Wally leaned close. 'You all right?'
'Ne
ver been better, ' Banks said.
'Sure?'
He heaved a sigh, and murmured, 'I did something I shouldn't have, and from it I learned some truths. Not to worry now, because I've unravelled that problem and it's behind me. I'm fine.'
He was a traitor to two men, one in his mind and the other across the width of the court. He caught the eye, saw the wink directed at him, and stared back at the juror.
'Did you see that?' Ozzie Curtis rasped the question to his brother. 'See what?'
'God, you're so dumb–don't you see nothing?'
'Seen nothing.'
Ozzie Curtis's mouth was against his brother's ear. 'The bastard's doing eye contact, winks and all, with that 'tec in the gallery.'
'Which one?'
'The one that's come back like a drowned rat.'
'How'd you know he's a 'tec, Ozzie?'
'Because he has a shooter on his hip–haven't you seen it?'
'Haven't.'
'Well, start looking at the bastard. See him, he's all smug and comfortable, and the bastard thinks he's safe, with his shadow We're going down, Ollie, and -'
'You reckon it, definite, we're going down?'
'- and, I promise you, we're taking bodies with us,' Ozzie Curtis growled, savage and feral. His face twisted as his tongue rolled on the words. 'Plenty of bodies–Nat bloody Wilson's body, and the Nobbler's, and that bloody bastard's. He's going first, and that's my promise.'
'Yes, Ozzie, if you say so.'
'I say so.'
Ozzie Curtis gazed over the shoulders of Nat bloody Wilson, past the robed back of the bloody barrister, to focus hard on the bloody bastard…but the eyes didn't meet his. He had that gaze, cold and threatening, that would empty a bloody bar in bloody Bermondsey when he used it, but the bastard never looked at him. Looked instead at the drowned rat in the public gallery. He vowed it then–didn't matter how much of what he had was taken by the Assets Recovery crowd–he would use his last penny to take that bastard, above all others, down with him…his last penny. What made his anger more acute, the bastard seemed so calm, and kept eye contact with his shadow.

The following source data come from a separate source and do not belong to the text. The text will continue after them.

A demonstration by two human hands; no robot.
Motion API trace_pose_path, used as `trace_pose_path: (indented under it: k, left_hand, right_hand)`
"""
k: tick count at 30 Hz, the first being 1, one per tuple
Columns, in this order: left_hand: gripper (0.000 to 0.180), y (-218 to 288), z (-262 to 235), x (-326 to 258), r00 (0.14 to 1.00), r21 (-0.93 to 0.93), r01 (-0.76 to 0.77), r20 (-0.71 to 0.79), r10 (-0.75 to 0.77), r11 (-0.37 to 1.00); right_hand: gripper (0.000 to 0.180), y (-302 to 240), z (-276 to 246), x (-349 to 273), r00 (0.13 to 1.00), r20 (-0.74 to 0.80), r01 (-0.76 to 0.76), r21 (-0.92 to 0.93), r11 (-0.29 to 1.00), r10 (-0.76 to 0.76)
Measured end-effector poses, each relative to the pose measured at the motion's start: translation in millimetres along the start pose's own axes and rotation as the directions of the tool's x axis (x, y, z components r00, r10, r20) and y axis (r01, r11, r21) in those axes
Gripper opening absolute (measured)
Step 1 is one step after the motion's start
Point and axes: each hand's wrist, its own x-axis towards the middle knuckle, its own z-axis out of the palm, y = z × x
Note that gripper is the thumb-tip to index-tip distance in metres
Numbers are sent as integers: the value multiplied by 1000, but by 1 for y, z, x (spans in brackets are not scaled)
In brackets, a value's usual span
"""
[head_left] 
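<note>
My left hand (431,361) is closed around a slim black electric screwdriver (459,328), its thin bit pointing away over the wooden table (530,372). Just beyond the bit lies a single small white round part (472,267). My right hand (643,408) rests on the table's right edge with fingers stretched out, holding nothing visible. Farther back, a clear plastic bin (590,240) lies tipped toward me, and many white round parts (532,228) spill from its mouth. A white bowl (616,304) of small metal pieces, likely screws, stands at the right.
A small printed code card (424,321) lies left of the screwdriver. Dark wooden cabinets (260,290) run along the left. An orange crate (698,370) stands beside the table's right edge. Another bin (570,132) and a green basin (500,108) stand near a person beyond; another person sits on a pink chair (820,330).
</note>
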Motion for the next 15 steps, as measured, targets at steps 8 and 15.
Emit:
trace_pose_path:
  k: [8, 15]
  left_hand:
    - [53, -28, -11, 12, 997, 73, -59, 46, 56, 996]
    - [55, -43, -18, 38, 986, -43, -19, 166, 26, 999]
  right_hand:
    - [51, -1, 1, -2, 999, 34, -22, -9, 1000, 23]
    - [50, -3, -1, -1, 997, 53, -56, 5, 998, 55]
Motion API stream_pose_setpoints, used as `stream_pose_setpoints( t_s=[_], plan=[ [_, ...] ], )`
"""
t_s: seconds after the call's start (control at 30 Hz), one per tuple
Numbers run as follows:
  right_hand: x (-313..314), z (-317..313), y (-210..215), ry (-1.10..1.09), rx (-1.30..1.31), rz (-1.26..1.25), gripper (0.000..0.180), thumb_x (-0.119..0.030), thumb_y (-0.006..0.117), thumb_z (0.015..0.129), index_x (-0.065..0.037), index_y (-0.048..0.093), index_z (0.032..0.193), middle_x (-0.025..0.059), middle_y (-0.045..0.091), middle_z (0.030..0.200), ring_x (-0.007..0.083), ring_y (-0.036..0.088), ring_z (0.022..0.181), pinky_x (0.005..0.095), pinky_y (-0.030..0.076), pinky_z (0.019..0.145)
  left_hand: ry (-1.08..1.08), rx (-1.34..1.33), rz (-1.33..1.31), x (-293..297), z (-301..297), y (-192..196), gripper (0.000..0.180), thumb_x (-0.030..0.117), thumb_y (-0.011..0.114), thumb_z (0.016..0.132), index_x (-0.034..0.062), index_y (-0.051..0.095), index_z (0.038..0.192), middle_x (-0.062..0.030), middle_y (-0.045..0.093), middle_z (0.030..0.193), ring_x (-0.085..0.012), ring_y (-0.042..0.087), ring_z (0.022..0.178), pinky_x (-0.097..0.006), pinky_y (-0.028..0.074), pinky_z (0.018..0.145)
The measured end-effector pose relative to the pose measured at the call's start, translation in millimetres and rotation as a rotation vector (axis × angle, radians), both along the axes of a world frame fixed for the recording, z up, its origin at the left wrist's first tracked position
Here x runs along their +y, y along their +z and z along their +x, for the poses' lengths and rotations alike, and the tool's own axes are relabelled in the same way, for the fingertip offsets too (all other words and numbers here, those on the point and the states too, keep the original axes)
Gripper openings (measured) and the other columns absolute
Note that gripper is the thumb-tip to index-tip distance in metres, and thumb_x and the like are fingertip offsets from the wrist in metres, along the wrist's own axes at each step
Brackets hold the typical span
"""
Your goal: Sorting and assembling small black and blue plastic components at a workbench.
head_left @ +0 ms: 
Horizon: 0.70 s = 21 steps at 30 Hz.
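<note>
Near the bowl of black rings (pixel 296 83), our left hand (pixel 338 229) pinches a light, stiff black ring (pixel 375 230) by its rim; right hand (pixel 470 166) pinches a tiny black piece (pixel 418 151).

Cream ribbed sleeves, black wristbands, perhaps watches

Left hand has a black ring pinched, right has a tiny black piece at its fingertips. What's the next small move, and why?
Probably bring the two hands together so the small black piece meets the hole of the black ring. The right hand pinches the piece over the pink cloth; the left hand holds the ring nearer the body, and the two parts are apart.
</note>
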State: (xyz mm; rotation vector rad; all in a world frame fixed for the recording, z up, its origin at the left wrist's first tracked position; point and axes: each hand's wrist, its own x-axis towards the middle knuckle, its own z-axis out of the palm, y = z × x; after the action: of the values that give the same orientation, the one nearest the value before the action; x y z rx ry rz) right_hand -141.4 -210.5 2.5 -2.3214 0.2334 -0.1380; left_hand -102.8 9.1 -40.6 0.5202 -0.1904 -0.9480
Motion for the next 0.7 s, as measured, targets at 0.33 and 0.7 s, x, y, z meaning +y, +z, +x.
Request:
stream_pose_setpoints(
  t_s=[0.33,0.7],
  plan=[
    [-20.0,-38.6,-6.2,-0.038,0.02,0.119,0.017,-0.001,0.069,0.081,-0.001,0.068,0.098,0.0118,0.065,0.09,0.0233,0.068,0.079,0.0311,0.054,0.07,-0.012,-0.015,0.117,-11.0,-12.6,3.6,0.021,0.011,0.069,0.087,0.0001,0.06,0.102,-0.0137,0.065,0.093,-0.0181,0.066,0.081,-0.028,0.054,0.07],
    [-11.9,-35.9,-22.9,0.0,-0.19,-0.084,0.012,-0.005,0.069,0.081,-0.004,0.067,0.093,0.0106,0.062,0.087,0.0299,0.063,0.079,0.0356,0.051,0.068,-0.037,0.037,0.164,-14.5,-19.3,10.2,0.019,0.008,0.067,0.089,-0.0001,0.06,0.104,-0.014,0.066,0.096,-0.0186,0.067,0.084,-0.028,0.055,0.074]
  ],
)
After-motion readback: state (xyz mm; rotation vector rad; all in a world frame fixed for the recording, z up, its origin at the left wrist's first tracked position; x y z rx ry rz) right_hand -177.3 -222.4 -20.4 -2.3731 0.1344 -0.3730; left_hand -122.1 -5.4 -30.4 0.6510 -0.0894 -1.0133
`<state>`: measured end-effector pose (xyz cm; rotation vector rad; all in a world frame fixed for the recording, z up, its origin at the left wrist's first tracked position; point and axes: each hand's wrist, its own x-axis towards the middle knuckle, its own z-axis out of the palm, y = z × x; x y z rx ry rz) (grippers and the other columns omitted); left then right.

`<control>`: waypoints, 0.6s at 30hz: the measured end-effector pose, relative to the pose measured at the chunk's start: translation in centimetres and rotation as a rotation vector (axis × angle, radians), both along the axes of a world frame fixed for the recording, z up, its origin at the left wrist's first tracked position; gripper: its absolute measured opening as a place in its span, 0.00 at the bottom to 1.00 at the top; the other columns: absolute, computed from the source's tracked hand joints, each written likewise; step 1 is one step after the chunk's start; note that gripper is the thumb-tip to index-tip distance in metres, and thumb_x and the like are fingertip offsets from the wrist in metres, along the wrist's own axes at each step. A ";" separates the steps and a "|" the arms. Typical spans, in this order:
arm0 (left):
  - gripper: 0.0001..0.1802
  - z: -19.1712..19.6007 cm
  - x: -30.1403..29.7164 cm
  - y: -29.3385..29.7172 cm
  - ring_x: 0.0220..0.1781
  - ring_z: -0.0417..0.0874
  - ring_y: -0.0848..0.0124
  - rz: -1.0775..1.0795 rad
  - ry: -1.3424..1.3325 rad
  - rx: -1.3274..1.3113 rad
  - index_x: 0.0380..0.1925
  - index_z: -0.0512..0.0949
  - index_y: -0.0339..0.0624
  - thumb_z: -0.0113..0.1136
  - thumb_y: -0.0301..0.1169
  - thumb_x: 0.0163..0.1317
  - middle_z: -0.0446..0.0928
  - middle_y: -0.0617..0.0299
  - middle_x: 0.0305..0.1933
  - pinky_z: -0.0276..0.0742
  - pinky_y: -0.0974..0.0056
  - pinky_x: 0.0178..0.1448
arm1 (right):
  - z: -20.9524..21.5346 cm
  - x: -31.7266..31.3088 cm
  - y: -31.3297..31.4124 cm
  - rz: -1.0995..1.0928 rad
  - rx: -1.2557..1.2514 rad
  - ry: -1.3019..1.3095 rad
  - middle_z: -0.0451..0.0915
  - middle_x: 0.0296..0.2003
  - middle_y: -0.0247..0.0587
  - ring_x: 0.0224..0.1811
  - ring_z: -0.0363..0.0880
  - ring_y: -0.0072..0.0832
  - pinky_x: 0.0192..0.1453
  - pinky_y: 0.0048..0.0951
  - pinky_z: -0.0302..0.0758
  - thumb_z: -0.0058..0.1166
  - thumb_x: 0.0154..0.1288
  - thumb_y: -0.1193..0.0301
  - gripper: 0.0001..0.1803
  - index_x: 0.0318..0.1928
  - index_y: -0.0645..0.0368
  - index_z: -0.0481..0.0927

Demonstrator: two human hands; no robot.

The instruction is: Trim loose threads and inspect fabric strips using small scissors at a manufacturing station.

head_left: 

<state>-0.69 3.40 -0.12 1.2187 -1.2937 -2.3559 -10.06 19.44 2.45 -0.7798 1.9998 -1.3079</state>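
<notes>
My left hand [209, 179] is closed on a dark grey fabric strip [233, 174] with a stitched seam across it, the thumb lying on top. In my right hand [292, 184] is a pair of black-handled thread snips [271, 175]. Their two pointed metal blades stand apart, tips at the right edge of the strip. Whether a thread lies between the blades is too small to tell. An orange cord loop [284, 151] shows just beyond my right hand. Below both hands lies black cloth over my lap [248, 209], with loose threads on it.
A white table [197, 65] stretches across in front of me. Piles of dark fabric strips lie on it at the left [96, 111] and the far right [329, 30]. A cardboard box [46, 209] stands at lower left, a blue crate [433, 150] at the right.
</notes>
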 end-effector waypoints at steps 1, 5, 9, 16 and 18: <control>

A wan smile was returned to him. He listened to the barrister and wondered how much longer the peroration could last, scratched hard in his beard and tried to think of Hannah. Tried, but not with success, and tried again.
Jools did not have Vicky, close up and pressuring his hip and knees, to fall back on for thinking of. He'd been late into court, the back-marker as they'd filed into their seats with their escort pressed round them. Vicky had Corenza on one side of her and Fanny on the other–he didn't know whether purposely or by accident. As the last one in, he'd had the choice of sitting between Rob and Peter, or between Baz and Dwayne…Some damn choice. He had ended up with Baz and Dwayne.
He missed the press of Vicky against him. A silent chuckle rumbled in his throat. Babs and his daughter, they were never there. The weekend and Hannah, Jools decided, was about building bricks: like they did in a nursery. Bricks were put together. Bottom of the pile was the protection officer, Mr Banks, the starting point. Hannah and his weekend would be built on the leverage he had on the armed detective, and confidences given. Big enough confidences. With such confidences having been turfed out at him, he couldn't see that a weekend liaison with Hannah would be too difficult to achieve…Jools felt good.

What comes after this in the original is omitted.